Technological Innovations in Transportation
Innovations in the transportation sector are starting to pick up. While in some parts of the world, transportation infrastructure may be lagging behind, a number of innovative cities are channeling their resources around innovations in transportation.
- The electrification of transportation applies across various modes. We already see electric vehicles in various countries such as China (Shenzhen and Shanghai), Norway, France, and the United Sates. Electrification in ships is also gaining momentum. Rolls-Royce – a British power system company recently launched SAVe Energy, a battery system to electrify ships. With increasing air traffic, aircraft companies are also investing in the electrification of airplanes.
- Transportation is going driverless and autonomous. Cars, planes, and ships are joining the artificial intelligence game. Companies are testing autonomous cars. Autonomous cargo ships are following behind. Similarly, tests flights are being conducted on autonomous passenger aircraft.
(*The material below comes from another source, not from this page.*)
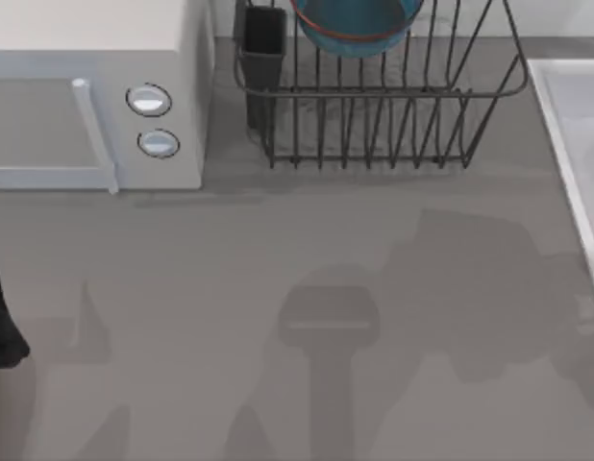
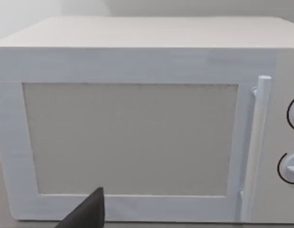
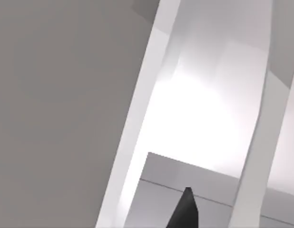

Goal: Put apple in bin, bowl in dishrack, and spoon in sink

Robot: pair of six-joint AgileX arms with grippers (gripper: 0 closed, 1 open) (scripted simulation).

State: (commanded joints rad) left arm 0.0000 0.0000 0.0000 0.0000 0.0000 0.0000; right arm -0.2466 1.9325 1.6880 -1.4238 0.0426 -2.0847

- Advanced road paving and maintenance technology are underway. Automated asphalt paving is now being used in Europe, the US, and Asia. Similarly, concrete pavement is being done with modern construction vehicles.
- Solar and Glow in the Dark Roads harness the power of the sun to illuminate roads and highways. The Netherlands is the first country to apply this technology. In China, a 1,080-meter long highway in the province of Jinan was embedded with solar panels. The technology meant to gather solar energy to light the highways and 800 homes.
- Transportation integrates into one system. Singapore’s connected bus stop system has already tapped into this potential. In the future, other different transportation modes will become interconnected. Soon, you can hop into an electric vehicle that will take you to the nearest train stop.
From being nomadic travelers of the savannas to mass transit commuters, we have developed and progressed because of our capacity to travel from one point to another. As humanity has always been on the move, what other groundbreaking developments in transportation can we anticipate in the future?
But more importantly, how will these innovations add to the importance of transportation in economic development?